Em anos recentes, a Touriga Franca – casta tardia - tem ficado um pouco aquém do seu potencial, fruto de condições climatéricas instáveis. Este ano, não obstante alguma chuva fraca, as Francas foram vindimadas na última semana de setembro sob condições muito favoráveis, pautadas por temperaturas diurnas moderadas e noites frescas que, em conjunto, propiciaram boas fermentações. A qualidade das Francas é excelente, tendo produzido vinhos com boa concentração e apresentado os aromas clássicos desta casta determinante.
Faz tempo que não víamos um alinhar tão perfeito entre as cadências de maturação das diferentes castas, tempo consistentemente favorável – antes e durante a vindima —, uvas num estado tão saudável e fermentações a refletir grande qualidade, em particular na Touriga Nacional e na Touriga Franca - em todas as nossas propriedades.

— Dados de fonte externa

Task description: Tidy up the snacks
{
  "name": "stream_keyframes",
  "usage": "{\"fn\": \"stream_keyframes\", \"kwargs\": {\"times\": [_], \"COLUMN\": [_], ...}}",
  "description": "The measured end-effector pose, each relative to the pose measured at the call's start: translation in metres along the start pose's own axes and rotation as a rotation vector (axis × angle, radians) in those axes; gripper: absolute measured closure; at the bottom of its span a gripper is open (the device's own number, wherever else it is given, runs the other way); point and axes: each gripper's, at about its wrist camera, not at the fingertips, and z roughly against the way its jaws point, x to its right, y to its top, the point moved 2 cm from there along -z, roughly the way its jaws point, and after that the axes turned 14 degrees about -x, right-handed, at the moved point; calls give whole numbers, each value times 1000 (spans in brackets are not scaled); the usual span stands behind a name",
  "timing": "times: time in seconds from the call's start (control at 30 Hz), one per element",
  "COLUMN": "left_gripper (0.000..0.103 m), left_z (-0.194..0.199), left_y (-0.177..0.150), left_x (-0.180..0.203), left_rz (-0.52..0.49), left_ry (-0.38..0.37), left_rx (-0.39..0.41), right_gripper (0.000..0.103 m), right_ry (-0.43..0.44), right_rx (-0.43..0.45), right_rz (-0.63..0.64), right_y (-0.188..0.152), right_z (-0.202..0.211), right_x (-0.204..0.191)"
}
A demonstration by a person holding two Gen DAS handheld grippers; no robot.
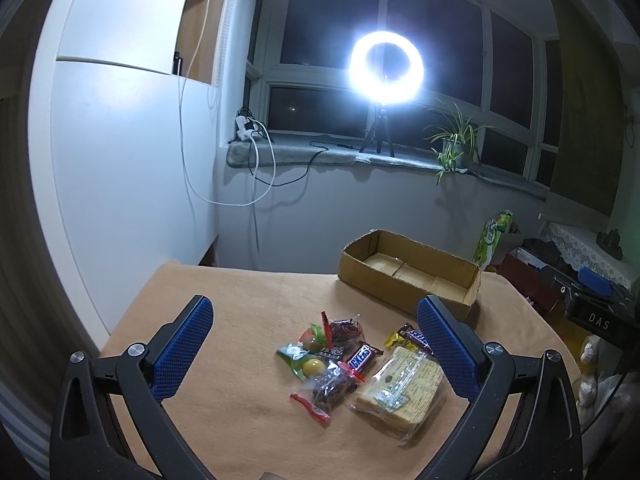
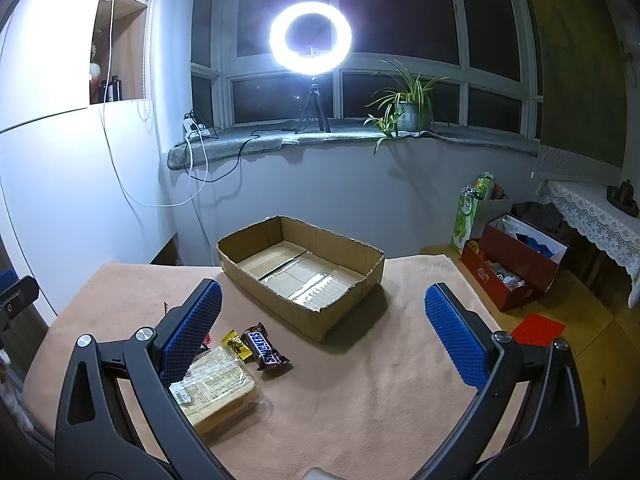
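Observation:
A pile of snacks lies on the tan table cloth (image 1: pixel 224 368): a Snickers bar (image 1: pixel 359 357), a clear-wrapped sandwich (image 1: pixel 402 388), round candies in a green wrapper (image 1: pixel 306 354) and dark sweets in a red-ended bag (image 1: pixel 326 390). My left gripper (image 1: pixel 320 316) hangs open above and around this pile, touching nothing. An open, empty cardboard box (image 2: pixel 304 268) stands at the table's far side. My right gripper (image 2: pixel 324 300) is open over bare cloth in front of the box. Its left finger hides part of the sandwich (image 2: pixel 218 384); a second Snickers bar (image 2: pixel 265 347) and a yellow candy (image 2: pixel 237 345) lie beside it.
A ring light (image 2: pixel 311 38) on a tripod and a potted plant (image 2: pixel 408 110) stand on the windowsill behind. White cupboards line the left. To the right of the table, on the floor, are a red box (image 2: pixel 516 268), a green bag (image 2: pixel 470 210) and a lace-covered surface (image 2: pixel 592 210).

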Motion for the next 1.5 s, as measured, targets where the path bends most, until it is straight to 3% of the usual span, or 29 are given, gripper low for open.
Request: {"fn": "stream_keyframes", "kwargs": {"times": [0.67,1.33,1.5], "left_gripper": [1,1,1], "left_z": [-10,-13,-19], "left_y": [-2,-4,-6], "left_x": [1,0,-1], "left_rz": [-17,-15,-6], "left_ry": [72,70,45], "left_rx": [-6,-15,-41], "right_gripper": [0,0,0], "right_ry": [20,31,72], "right_rx": [-37,-59,-93], "right_rz": [-6,-8,6], "right_y": [-12,-12,-16], "right_z": [-16,-22,-32], "right_x": [1,6,7]}}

Portalegre | Alentejo – Quinta da Fonte Souto
A vindima na nossa propriedade no Alentejo, Quinta da Fonte Souto, arrancou no dia 16 de agosto com o Verdelho, seguindo-se o Aragonez, a partir do dia 19, para produzir o Rosé da quinta. Chegados ao dia 26 começámos a vindimar o Arinto, casta incontornável para os brancos da propriedade. Tal como no Douro, as condições de vindima estiveram perfeitas, com precipitação abaixo da média e temperaturas moderadas a proporcionar maturações ideais.
Produzimos alguns rosés e brancos excecionais o que vem reforçar a nossa crença que a Quinta da Fonte Souto (encostada à Serra de São Mamede, com cotas entre os 490 e os 550 metros), possui um terroir notável com enorme potencial vínico. As plantações de Alfrocheiro, que nos deram um tinto magnífico em 2019, tiveram novamente excelente desempenho e tudo indica que 2024 produzirá outro tinto monovarietal fora de série.

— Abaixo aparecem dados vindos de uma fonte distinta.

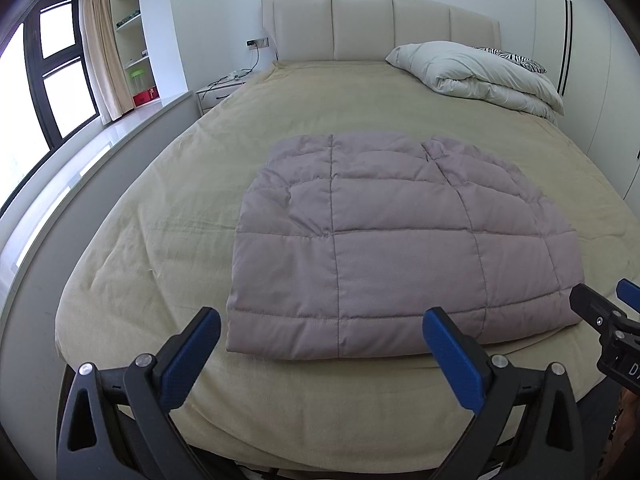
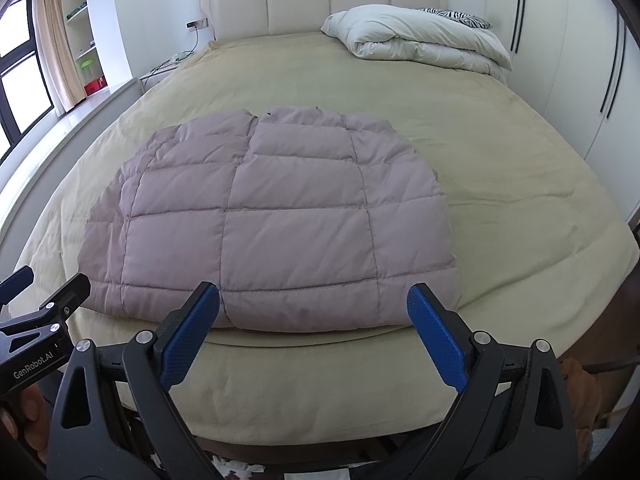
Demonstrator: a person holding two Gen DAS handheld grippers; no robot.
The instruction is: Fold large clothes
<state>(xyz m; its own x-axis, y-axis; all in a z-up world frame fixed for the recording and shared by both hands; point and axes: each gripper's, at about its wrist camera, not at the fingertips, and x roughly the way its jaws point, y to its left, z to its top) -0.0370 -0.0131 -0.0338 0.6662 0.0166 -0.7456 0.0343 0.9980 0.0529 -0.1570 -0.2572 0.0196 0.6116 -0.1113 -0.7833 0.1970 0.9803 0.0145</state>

As últimas parcelas vindimadas foram as que são palco das castas tintas de assinatura (Alicante Bouschet, Syrah e Touriga Nacional) que compõem o tinto porta-estandarte da propriedade, o Vinha do Souto. As fermentações destas castas mostraram-se igualmente promissoras e complementarão as castas brancas a carimbar com excelência o ano de 2024 na Quinta da Fonte Souto.
Monção e Melgaço | Vinho Verde – Casa de Rodas
2024 foi a nossa segunda vindima na Casa de Rodas, propriedade com 100% de Alvarinho localizada na sub-região Monção e Melgaço da denominação Vinho Verde. A vindima decorreu entre os dias 6 e 9 de setembro sob condições atmosféricas favoráveis, apesar de alguma chuva. As uvas atingirem a plena maturidade com muito bons níveis de acidez. Uma vez vindimadas, foram transportadas para a adega do nosso sócio, Anselmo Mendes, tendo a vinificação dado origem a vinhos de elevada qualidade. As produções estiveram um pouco acima da nossa vindima de estreia, fruto do acompanhamento meticuloso da nossa equipa de viticultura ao longo do ciclo de crescimento que apresentou alguns desafios.